Foram inúmeras as vezes em que recebi propostas para fazer trabalhos e provas, individuais ou em grupo, para alunos que na maioria das vezes nem eram do meu curso. Já fiz até dezenas (bem provável que seja mais de uma centena) de testes online em disciplinas que disponibilizavam essa ferramenta. Quem está errado? O aluno que por incompetência, falta de confiancia em si mesmo, desespero por nota ou pura vadiagem procura e paga por esse tipo de serviço ou o aluno que por esperteza, pena ou necessidades financeiras aproveita a situação para ganhar uns trocados? Essa é uma possível justificativa para a ausência de correlação entre as notas dos testes e provas, mas existem outras fáceis de imaginar.

Uma pergunta maldosa, com um sentido bem amplo e várias interpretações, mas bem realista: não é desvantajoso ser um altruísta no meio de egoístas? É olho por olho e dente por dente! E é cobra comendo cobra! Lamentável mas real! Não estou e nem quero fazer apologia ao comportamento egoísta, só estou naturalizando um comportamento. Até porque, aplicando no caso que estamos discutindo, o comportamento egoísta seria falsamente vantajoso, de curta duração e causaria dependência.

Eu (e outras pessoas com as quais tive a oportunidade de conversar sobre o assunto) percebi uma mudança muito grande no conjunto de alunos que ingressavam ano após ano e compunham o corpo discente da UFV. Cada vez mais gente com menos preparação para aproveitar a universidade e menos interesse na própria formação. Na minha opinião, o que está acontecendo com a UFV e, com certeza, com outras universidades tão bem conceituadas, ou não, é um reflexo da política "universidade para todos". São mais vagas, mais cursos, provas cada vez menos seletivas, ponto de corte cada vez mais baixo, mais cotas, mais bolsas para universidades particulares. Eu nunca achei que a universidade deveria ser para todos.

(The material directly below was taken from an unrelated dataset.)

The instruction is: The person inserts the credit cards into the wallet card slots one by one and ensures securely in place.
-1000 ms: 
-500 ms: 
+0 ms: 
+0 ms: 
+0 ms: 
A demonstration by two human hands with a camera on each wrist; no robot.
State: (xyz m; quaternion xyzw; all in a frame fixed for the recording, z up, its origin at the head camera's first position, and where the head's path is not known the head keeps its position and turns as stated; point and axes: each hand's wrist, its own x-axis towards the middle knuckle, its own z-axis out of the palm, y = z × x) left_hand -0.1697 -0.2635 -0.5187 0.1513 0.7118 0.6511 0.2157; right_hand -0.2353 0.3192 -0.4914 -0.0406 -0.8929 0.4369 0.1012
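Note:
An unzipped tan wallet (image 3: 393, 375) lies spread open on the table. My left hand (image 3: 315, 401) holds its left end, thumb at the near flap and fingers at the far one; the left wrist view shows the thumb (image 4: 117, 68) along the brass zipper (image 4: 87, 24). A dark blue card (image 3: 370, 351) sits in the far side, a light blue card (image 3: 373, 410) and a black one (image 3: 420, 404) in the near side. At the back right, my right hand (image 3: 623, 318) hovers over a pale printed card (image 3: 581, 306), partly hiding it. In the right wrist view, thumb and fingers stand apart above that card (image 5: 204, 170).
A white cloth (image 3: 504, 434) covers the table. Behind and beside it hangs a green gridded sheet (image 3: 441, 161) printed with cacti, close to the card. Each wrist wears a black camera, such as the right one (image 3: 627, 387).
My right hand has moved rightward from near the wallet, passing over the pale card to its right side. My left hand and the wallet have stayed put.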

No momento não consigo pensar numa solução para o problema. Deve ser por isso que a educação no Brasil é tão engessada. Vários devem ter tentado mudar o sistema, mas sem êxito. Talvez sejamos mesmo naturalmente malandros, só faltam boas oportunidades para que alguns exteriorizem esse comportamento. É como você mesma diz: para conhecer uma pessoa basta dar um pouquinho de poder para ela.